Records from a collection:
——

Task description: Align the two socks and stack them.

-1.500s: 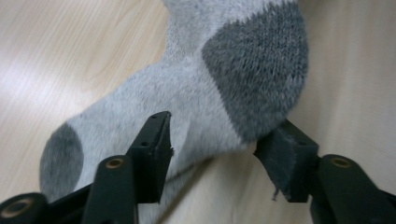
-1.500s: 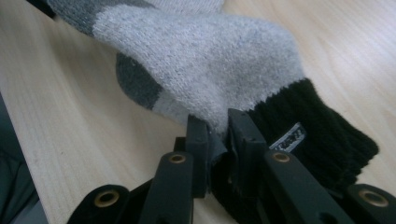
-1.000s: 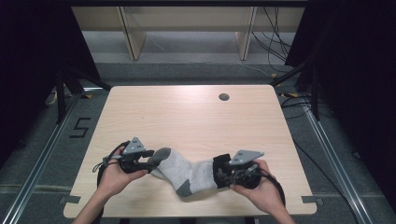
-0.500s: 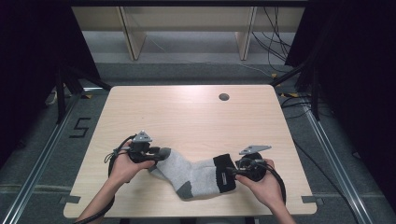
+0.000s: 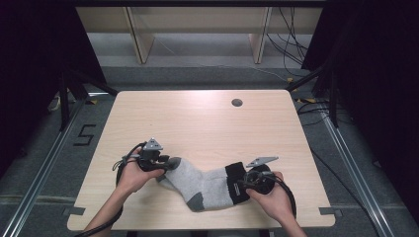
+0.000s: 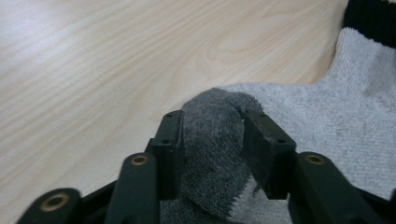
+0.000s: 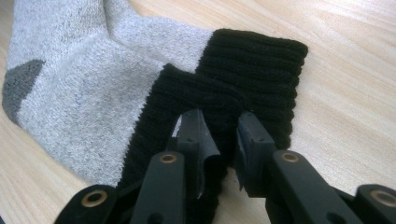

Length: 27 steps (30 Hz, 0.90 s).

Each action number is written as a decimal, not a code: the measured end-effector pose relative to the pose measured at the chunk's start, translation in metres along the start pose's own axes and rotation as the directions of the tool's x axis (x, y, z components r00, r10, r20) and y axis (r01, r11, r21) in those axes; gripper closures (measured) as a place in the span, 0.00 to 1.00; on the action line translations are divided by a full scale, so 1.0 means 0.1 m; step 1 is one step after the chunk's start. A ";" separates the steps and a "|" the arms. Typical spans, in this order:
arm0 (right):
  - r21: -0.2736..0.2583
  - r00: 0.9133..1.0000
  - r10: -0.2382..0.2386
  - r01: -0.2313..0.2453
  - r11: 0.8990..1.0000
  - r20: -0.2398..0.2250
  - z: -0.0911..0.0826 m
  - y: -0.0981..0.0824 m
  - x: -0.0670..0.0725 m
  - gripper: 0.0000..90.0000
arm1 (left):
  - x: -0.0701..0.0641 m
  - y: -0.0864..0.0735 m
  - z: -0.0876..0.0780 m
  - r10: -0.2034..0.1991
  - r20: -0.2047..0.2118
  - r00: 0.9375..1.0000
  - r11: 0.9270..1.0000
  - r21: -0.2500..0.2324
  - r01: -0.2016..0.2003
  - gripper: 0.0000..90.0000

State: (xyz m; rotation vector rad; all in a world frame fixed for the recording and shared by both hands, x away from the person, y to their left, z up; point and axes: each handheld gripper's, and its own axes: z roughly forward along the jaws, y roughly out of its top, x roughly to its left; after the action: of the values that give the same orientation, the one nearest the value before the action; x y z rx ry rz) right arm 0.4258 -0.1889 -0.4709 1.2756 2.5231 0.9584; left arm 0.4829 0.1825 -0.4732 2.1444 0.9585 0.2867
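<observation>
Sock stretched between two grippers at the near edge of the table.

The grey sock lies flat on the wood, its long axis running roughly left to right across the person's front, with the dark heel patch bulging toward the near edge. The left gripper is clamped on the dark grey toe, which bunches up between its jaws; the right gripper is clamped on the black ribbed cuff, apparently only on an upper fold of it, though the jaws hide how much cloth they hold. Each hand sits at its own end of the sock, neither nearer the middle, so any stretching, lifting or folding would likely turn on moving the two ends along or across that left-right line.
</observation>
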 end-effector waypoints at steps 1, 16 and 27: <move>0.002 1.000 -0.003 0.003 1.000 0.000 0.00 0.00 0.00 0.84 | 0.00 0.00 0.00 0.005 0.003 1.000 1.000 0.002 -0.005 0.60; 0.024 0.999 0.032 -0.032 0.999 -0.008 -0.04 0.01 0.00 0.85 | -0.05 0.02 0.06 0.088 0.003 0.996 0.994 0.071 -0.088 0.92; 0.000 0.997 0.066 -0.066 0.998 -0.039 -0.24 0.06 -0.02 0.90 | -0.15 0.09 -0.36 0.067 -0.003 0.998 0.996 -0.052 -0.067 0.93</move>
State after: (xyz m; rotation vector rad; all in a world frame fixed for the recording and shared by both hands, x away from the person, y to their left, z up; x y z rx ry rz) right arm 0.4212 -0.1992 -0.4484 1.3602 2.5229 1.0080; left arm 0.4608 0.1880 -0.4400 2.1315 0.8711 0.3424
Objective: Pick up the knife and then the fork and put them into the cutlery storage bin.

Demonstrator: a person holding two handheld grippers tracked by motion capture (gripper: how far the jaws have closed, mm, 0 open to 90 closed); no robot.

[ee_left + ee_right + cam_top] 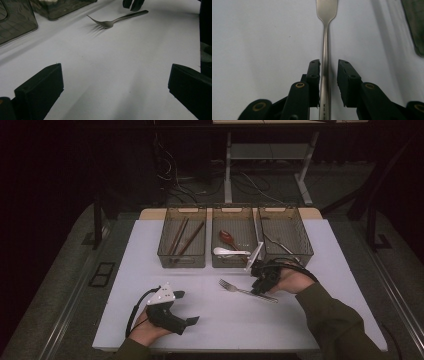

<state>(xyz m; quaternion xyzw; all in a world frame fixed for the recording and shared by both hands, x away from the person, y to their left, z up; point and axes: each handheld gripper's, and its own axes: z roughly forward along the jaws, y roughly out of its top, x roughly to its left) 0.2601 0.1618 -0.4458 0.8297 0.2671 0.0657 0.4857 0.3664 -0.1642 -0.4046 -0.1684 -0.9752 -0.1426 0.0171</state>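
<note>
Right gripper (329, 72) over fork (326, 45) handle, jaws parted, pads clear of the metal. Fork flat on white table (210, 320), just in front of the middle bin (234, 261). Left gripper (115, 82) spread wide, resting apart at the table's near left.

Wide bare table (215, 315) between both hands, open passage there. Along the far edge, three bins (235, 242) stand side by side, walling it off. The fork (247, 290) lies mid-table, just before the bins, the lone obstacle.
</note>
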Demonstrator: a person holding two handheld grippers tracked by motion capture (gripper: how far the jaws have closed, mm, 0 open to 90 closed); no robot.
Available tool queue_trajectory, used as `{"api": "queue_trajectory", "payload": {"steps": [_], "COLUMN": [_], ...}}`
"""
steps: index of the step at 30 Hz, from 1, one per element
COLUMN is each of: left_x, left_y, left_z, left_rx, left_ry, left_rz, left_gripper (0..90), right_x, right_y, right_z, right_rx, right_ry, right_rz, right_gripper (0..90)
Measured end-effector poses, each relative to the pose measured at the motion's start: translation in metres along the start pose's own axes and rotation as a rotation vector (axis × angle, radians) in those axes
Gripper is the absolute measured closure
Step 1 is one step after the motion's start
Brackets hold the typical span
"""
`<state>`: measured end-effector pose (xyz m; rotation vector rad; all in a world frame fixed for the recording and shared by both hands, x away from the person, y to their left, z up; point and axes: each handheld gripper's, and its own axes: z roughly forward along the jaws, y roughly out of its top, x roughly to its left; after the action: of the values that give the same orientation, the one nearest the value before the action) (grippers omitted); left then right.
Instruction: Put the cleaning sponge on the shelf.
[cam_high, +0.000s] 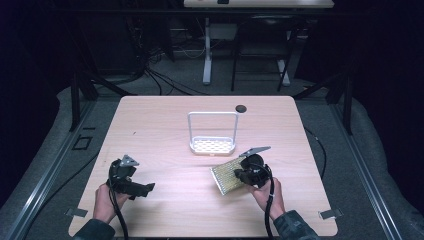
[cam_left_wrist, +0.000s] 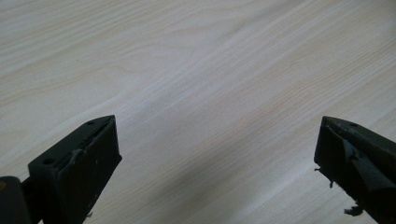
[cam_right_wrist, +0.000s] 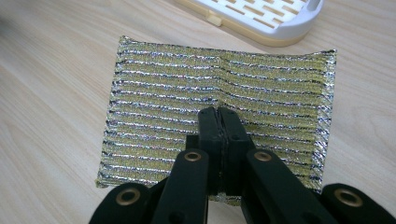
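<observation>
A yellow and silver striped scouring sponge (cam_high: 227, 176) is held at the table's front right, tilted up off the wood. My right gripper (cam_high: 243, 176) is shut on it, and in the right gripper view the jaws pinch the sponge (cam_right_wrist: 219, 79) at its near middle, where my right gripper (cam_right_wrist: 218, 114) wrinkles it. A white rack with a slotted base and a wire arch handle (cam_high: 212, 145) stands just beyond, and its base (cam_right_wrist: 261, 16) shows past the sponge. My left gripper (cam_high: 142, 189) hovers open at the front left over bare wood, its fingers (cam_left_wrist: 88, 154) wide apart.
A small dark round disc (cam_high: 241, 108) lies near the table's far edge. The light wooden table (cam_high: 165, 125) has bare room at the left and centre. Beyond it are dark floor, cables and another desk's legs (cam_high: 207, 60).
</observation>
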<state>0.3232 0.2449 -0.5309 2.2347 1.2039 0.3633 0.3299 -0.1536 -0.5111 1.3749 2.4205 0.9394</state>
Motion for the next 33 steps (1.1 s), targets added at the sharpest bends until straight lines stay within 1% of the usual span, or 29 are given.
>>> {"api": "queue_trajectory", "payload": {"steps": [2,4,6,8,13,17,18,20,21,23,25,28,33], "left_x": [-0.001,-0.002,-0.002,-0.001,-0.002,-0.003,-0.002,-0.003,-0.003,-0.004,-0.005,-0.005,-0.004], "left_y": [0.001,0.001,0.000,0.000,0.001,0.000,0.000,0.000,0.000,0.000,0.001,0.000,-0.001], "left_z": [0.001,0.002,0.003,0.003,0.003,0.003,0.003,0.002,0.003,0.004,0.005,0.004,0.002], "left_rx": [-0.002,0.007,0.011,0.013,0.014,0.014,0.015,0.012,0.014,0.023,0.025,0.023,0.016], "left_ry": [-0.001,-0.007,-0.006,0.000,0.003,0.001,0.001,0.003,-0.004,-0.005,-0.009,-0.006,-0.003], "left_rz": [0.001,0.005,0.007,0.002,-0.002,0.001,0.001,0.004,0.002,0.008,0.016,0.012,0.002], "left_gripper": [0.2,0.2,0.2,0.2,0.2,0.2,0.2,0.2,0.2,0.2,0.2,0.2,0.3], "right_x": [0.000,0.000,0.000,0.000,0.001,0.004,0.005,0.007,0.007,0.008,0.008,0.009,0.011], "right_y": [0.001,0.001,0.002,0.003,0.006,0.009,0.010,0.011,0.011,0.012,0.013,0.015,0.016], "right_z": [-0.001,-0.001,0.001,0.001,-0.002,-0.002,-0.001,-0.001,-0.001,-0.001,-0.001,0.000,0.000], "right_rx": [-0.005,-0.019,-0.021,-0.021,-0.045,-0.052,-0.056,-0.054,-0.054,-0.064,-0.068,-0.073,-0.089], "right_ry": [0.005,0.006,0.007,0.009,0.004,0.004,0.003,-0.002,-0.003,-0.010,-0.011,-0.010,-0.016], "right_rz": [0.007,0.026,0.030,0.031,0.039,0.049,0.037,0.040,0.037,0.051,0.050,0.065,0.074], "right_gripper": [89.9,90.0,90.0,90.0,90.0,90.0,90.0,90.0,90.0,90.0,89.9,89.9,89.9]}}
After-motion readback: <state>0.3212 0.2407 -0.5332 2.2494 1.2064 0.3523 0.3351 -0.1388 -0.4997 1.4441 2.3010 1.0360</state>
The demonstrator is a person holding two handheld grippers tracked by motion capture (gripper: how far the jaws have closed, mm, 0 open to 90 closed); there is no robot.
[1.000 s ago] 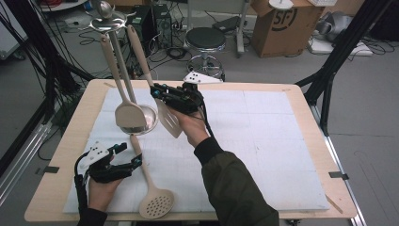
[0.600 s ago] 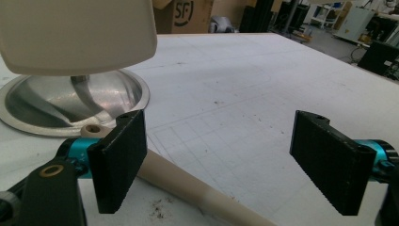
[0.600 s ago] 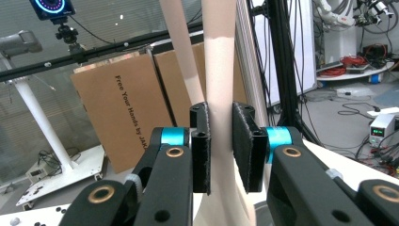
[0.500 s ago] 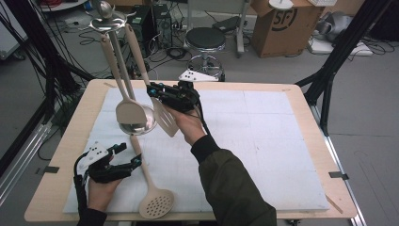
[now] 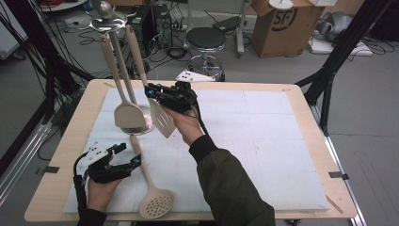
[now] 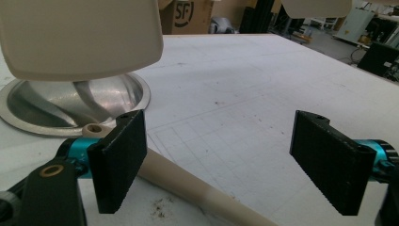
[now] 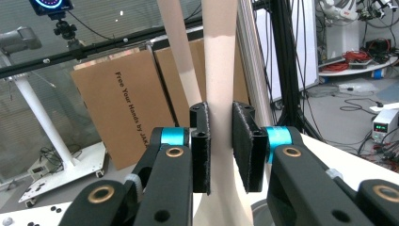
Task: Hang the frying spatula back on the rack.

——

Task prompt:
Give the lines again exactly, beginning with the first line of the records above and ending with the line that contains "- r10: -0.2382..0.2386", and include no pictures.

Solved exercise:
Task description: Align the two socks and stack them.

-1.500s: 
-1.500s: 
-1.000s: 
-0.500s: 
+0.000s: 
+0.000s: 
+0.000s: 

Length: 27 steps (30 Hz, 0.90 s).

Each action number is written as a decimal, not a code: the measured end-effector pose relative to the pose measured at the chunk's start, translation in metres along the start pose's own axes and rotation as the directions of the tool's x axis (x, y, z components r00, r10, r20) and y axis (r01, r11, r21) in those axes; gripper closures (measured) as a place in the span, 0.00 to 1.00; on the action line translations are divided by a full scale, so 1.0 means 0.1 m; step 1 is one step after the chunk's start. A ";" separates the steps and a "|" the arms. Typical spans, in this order:
arm0 (right):
  - r21: -0.2736..0.2583
  - r00: 0.9133..1.0000
  - r10: -0.2382..0.2386

None of the exercise remains to be done.